Struggling with user authentication in PHP and MySQL

Luke_Thunder · May 13, 2025, 6:59am

Hey everyone! I’m having a hard time with my PHP login system. Right now, I’m using SELECT * FROM User in my SQL query, but it only works for the first user in the database. I want to fetch the row where the username matches the input.

I tried something like this:

"SELECT * FROM User WHERE username = '$_post['username_input']'"

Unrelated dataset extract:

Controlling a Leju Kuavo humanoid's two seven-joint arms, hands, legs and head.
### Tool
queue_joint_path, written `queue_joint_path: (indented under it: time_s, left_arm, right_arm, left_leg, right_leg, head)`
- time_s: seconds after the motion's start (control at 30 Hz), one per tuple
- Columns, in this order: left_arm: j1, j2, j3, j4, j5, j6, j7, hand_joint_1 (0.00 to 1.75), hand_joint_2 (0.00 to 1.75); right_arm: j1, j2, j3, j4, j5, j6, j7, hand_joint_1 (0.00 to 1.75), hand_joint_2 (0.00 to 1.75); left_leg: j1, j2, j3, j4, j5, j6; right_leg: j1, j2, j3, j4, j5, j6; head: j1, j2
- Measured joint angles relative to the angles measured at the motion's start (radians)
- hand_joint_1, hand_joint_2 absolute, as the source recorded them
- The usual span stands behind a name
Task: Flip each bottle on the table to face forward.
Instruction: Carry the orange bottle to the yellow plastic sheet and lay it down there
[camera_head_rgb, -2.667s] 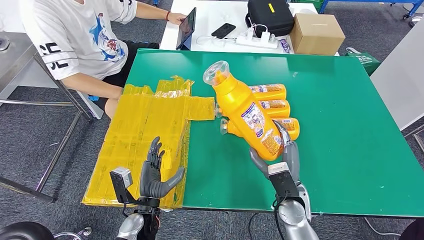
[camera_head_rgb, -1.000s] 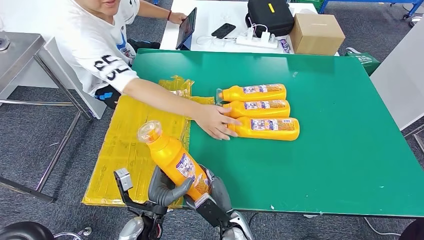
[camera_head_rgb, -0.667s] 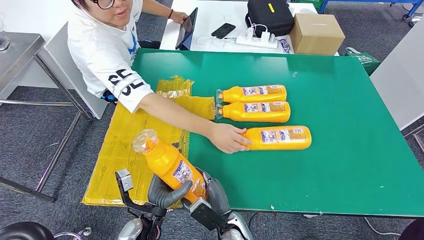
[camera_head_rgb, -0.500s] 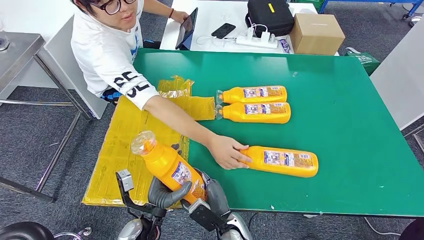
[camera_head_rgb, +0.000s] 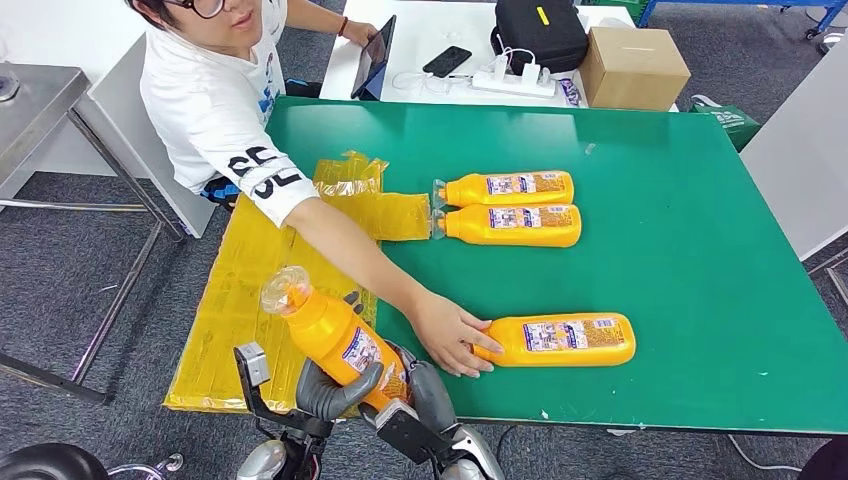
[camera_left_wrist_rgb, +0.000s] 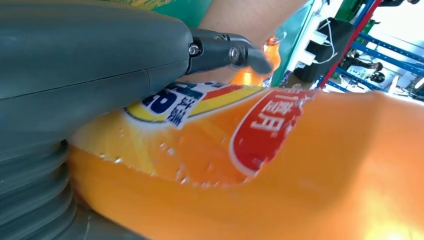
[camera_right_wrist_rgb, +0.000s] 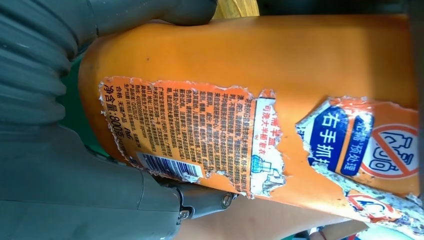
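Both hands, left hand (camera_head_rgb: 325, 385) and right hand (camera_head_rgb: 425, 392), clasp tilted orange plastic bottle (camera_head_rgb: 335, 335) at near-left edge of green table (camera_head_rgb: 700, 250) | step: mid-flip, in air | next: turn label forward, lay down | person's hand (camera_head_rgb: 450, 335) touches orange bottle lying near (camera_head_rgb: 560, 340)

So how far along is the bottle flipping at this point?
Two bottles lie side by side mid-table, labels up, looking finished. In hand: the left hand and right hand both hold one bottle at the near edge. Left: the bottle a person's hand touches near the front edge; its facing can't be confirmed.
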Motion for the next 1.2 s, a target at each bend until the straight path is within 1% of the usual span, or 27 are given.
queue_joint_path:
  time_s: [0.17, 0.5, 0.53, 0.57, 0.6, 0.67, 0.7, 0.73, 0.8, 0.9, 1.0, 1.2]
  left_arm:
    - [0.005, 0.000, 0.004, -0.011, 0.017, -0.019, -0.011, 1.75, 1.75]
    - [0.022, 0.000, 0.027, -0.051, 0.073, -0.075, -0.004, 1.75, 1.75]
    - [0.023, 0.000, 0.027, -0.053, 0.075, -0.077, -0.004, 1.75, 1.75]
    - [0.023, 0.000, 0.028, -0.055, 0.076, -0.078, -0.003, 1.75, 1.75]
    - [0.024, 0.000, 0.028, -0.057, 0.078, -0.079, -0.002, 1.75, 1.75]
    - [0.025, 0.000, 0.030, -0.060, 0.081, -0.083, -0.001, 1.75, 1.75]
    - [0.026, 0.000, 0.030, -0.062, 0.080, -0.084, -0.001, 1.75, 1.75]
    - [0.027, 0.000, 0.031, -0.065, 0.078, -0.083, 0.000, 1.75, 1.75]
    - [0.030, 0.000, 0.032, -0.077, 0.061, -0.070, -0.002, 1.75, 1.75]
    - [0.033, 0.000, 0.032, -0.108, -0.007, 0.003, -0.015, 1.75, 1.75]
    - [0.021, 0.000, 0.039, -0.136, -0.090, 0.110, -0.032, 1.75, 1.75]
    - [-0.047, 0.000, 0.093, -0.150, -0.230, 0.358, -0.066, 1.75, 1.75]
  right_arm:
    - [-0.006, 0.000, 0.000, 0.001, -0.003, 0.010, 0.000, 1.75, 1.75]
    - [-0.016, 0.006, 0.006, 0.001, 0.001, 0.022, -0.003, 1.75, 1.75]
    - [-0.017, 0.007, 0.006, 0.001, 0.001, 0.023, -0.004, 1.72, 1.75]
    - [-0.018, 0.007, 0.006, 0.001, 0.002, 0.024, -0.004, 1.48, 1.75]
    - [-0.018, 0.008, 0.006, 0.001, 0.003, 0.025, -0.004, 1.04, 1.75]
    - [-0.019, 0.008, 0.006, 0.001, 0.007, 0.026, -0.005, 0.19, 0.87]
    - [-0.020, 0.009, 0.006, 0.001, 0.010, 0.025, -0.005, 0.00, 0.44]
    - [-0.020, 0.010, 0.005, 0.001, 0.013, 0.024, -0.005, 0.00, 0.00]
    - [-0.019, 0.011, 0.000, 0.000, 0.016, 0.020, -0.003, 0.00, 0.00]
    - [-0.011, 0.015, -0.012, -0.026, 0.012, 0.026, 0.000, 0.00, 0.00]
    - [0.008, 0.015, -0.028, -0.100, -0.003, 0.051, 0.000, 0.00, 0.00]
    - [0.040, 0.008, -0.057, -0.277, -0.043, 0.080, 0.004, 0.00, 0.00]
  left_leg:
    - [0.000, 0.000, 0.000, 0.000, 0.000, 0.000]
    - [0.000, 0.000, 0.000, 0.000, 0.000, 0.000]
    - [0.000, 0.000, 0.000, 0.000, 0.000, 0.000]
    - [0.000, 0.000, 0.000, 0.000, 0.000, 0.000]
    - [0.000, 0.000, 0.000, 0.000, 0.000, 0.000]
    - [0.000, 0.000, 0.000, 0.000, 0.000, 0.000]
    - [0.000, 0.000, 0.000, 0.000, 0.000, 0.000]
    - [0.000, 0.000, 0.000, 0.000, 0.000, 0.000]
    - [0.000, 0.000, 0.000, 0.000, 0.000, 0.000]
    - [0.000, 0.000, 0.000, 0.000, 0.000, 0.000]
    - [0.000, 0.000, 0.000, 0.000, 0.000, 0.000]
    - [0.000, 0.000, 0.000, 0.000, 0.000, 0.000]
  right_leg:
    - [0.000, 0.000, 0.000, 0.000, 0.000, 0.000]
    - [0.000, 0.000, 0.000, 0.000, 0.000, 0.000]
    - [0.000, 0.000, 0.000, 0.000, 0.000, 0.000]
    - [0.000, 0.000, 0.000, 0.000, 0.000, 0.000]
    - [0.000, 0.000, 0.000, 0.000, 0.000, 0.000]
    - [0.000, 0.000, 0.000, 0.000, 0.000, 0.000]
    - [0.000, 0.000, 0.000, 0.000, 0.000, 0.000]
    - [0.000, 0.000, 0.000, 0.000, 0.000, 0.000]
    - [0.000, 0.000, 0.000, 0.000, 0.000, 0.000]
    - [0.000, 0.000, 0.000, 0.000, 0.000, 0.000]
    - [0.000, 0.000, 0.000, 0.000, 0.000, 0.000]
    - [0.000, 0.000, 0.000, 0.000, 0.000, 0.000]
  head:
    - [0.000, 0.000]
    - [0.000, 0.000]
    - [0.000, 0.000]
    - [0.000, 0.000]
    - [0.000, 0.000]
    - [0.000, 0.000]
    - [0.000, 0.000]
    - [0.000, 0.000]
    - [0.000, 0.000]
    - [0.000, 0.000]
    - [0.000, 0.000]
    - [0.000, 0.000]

But I’m getting an error. Can anyone help me figure out the right way to do this? Here’s my current code:

$link = mysqli_connect("localhost", "db_user", "db_pass", "db_name");
$sql_result = $link->query("SELECT * FROM User");
$row = mysqli_fetch_array($sql_result);

db_username = $row['username'];
$db_password = $row['password'];

if (isset($_POST['submit'])) {
    if ($_POST['username_input'] == $db_username && md5($_POST['password_input']) == $db_password) {
        $_SESSION['log_in'] = true;
        header("Location: dashboard.php");
    } else {
        echo "Wrong username or password. Please try again.";
    }
}
mysqli_close($link);

Thanks in advance for any help!

ClimbingMonkey · May 21, 2025, 12:41pm

hey, have you tried using pdo? it’s flexible with multiple db. im curious why you’re using md5, given bcrypt or argon2 are safer. what type of app are you building? also, how do you plan to manage user sessions?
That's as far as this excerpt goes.